OK, so data services do get launched - all the UK operators now offer 3G data-cards for example - but most data tariffs are still a complete rip-off compared to the US. There's a few pitched as including unlimited data, but T-Mobile's Web'n'Walk has Ts&Cs prohibiting its use with a laptop (even if they're reportedly not being enforced), and 3's excellent-seeming X-Series is also intended for handset-use only.

Talking to Actix CEO Rob Dobson recently, he reckons that a big part of the problem is the general lack of vision and understanding, in particular in terms of building services that people will want to use - and be able to use.

"BlackBerry succeeded because it had a defined purpose," he says. "Most people struggle with their phones - it's not clear how to use them to do things."

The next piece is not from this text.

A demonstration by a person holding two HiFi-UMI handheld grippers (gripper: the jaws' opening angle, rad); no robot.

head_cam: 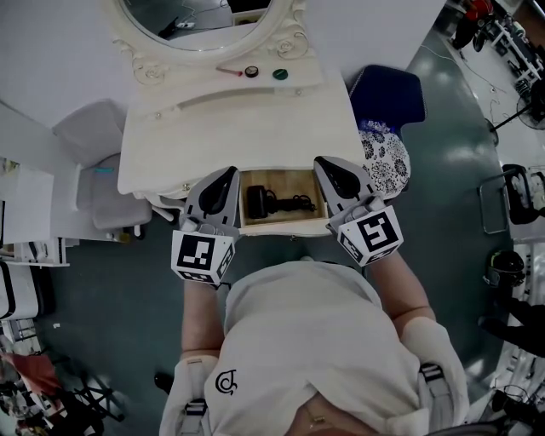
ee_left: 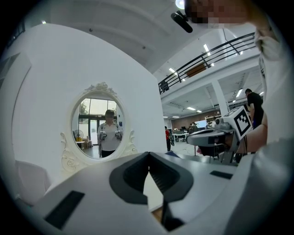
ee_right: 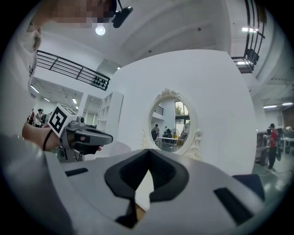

He adds though that it is not just a failure of vision, it's also an inability to provide the technological underpinnings that new data services need.

"It's a vicious circle," he says. "The operator launches a half-baked, rushed or inadequately resourced service, customers try it but are disappointed, so the service fails, and the operator claims it's because customers don't want that service.

"A lot of network operators think about operating a network, not delivering a service. Just because the network says it's working doesn't mean the users are able to use it."

Of course, he has an axe to grind - Actix sells software that helps operators optimise the performance of GSM and 3G wireless infrastructures. But that means the operators' lack of vision frustrates him just as much as it infuriates those of us who would like sensibly-tariffed data services, for example.

"You can make a network perform better," he explains, "but you need to know how you want to improve it, for example do you want it for bursty data or streaming data?

"Ultimately, it goes to self-adapting networks - that's our goal. The key to it though is knowing what you're aiming for. For example, on a 3G network it's a balancing act between voice and data users, and between different kinds of data, as they all have different characteristics.

"So you could optimise for high speed data but at the expense of coverage, because to get the data you have to shrink the cells. It's not really practical to do it dynamically but you could do it proactively, based on daily traffic trends, say - some operators do that already."

The problem is of course that you still need to convince the mobile network operators to put management effort into developing those new revenue streams, and that looks hard to do - for now, too many of them are only interested in using wireless performance engineering to cut costs so they can offer yet more voice minutes per month.

Dobson points out that it is possible to build working data services, if an operator has the vision - and the economies of scale.

"This stagnation is mainly a European issue," he says. "The US operators now have a lot more scale after three to four years of consolidation - Cingular and Verizon have 50 million subscribers each."

He adds, "If the 3 X-Series programme is successful, customers might vote with their feet. I'm hoping it will ignite some activity in this field."